If your hard drive is full and there is not enough room for the pagefile this can slow down, freeze or even cause the PC to crash (restart).
e) Cut down on the programs that load at startup -- Start - Run type msconfig - startup tab- untick everything except for firewall, antivirus and antispyware
and the services that run in the background. click here
a) Check for errors and defrag your hard drives -- My Computer - select drive - properties - tool tab - Error checking / Defragmentation.
b) Obtain the newest drivers for your hardware
This may seem a bit obvious, but keeping your system's drivers up to date can give both your performance and stability a boost. Video card manufacturers release updates especially often, and these can often give "significant boosts" to gaming performance as video card in question is "optimized."
Don't neglect the other components of your system either. Your motherboard manufacturer may have released newer versions of its Input/output drivers for your board, and sound cards and other peripherals can also benefit from newer software.

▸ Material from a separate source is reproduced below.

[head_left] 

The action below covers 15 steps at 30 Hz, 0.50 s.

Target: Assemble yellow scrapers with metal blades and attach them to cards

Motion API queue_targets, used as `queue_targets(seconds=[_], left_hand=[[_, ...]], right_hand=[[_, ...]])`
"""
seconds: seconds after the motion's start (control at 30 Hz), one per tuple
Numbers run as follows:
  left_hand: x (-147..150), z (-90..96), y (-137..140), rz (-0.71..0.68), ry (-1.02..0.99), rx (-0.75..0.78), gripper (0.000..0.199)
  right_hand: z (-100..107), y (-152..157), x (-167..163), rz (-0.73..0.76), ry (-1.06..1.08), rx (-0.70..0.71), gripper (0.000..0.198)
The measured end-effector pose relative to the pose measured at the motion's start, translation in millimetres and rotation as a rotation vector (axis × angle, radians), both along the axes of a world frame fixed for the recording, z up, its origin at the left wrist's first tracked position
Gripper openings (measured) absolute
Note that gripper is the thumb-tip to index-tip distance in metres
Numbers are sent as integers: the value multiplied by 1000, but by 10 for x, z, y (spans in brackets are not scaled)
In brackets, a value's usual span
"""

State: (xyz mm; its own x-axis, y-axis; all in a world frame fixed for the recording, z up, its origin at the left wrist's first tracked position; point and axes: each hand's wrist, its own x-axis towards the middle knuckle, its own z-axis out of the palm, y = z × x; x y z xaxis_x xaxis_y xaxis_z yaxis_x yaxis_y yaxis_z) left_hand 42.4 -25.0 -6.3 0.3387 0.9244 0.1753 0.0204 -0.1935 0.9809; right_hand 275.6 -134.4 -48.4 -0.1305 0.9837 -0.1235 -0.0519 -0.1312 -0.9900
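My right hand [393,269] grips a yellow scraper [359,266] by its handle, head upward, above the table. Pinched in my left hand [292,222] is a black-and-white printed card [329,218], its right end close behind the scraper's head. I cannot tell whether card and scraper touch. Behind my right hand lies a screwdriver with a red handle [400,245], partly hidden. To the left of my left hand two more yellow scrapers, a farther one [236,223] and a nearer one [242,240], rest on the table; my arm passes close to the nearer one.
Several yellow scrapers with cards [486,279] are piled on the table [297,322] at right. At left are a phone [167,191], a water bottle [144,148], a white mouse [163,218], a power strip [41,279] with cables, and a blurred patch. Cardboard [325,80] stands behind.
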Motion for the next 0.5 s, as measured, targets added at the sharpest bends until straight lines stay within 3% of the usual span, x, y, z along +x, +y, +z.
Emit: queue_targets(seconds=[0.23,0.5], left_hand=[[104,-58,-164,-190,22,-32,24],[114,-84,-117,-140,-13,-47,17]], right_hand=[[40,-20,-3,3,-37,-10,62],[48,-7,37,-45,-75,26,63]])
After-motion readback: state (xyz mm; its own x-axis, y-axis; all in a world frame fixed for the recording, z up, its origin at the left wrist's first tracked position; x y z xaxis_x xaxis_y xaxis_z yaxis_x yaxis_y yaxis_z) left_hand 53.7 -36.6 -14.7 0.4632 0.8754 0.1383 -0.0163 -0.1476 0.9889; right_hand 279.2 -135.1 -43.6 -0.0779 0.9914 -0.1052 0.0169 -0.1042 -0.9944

c) If you are using Windows XP, it's a good idea to convert your system drive to the NTFS file system if you have not already. In addition to providing numerous security and data recovery improvements over FAT32 (the file system of choice for Windows 9x/ME and XP Home) it can also speed up your system slightly.
In fact, the only real reason for sticking with the FAT32 file system for any of your data is if you have more than one operating system on your PC and the other OS's can only see FAT32 partitions (as would be the case with Windows 98, for example, which is incapable of reading NTFS data).
To convert your drives to NTFS:
Right click on 'my computer' and select 'manage'
From the computer management window, expand storage and select 'disk management.'
Using the 'file system' column of the upper pane of this window, you can easily check what file system each of your logical drives is using. Make a note of this information.
Now open a command prompt window by going to 'start\run' and typing 'cmd'
To convert a disk to NTFS, type 'convert (drive letter): /fs:ntfs'
So for example, if you were going to convert your C: drive, you would type 'Convert c: /fs:ntfs' at the prompt.
d) Add more physical memory, this of course means opening the "box" and fitting a memory module, make sure you buy one that is suitable for your PC. Crucial .com click here will guide you through the process of slecting the correct memory. click here for a guide to fitting memory.
Many thanks to The Brigadier, mymate and Fruit Bat/\0/\ for the helpful advice; will follow up.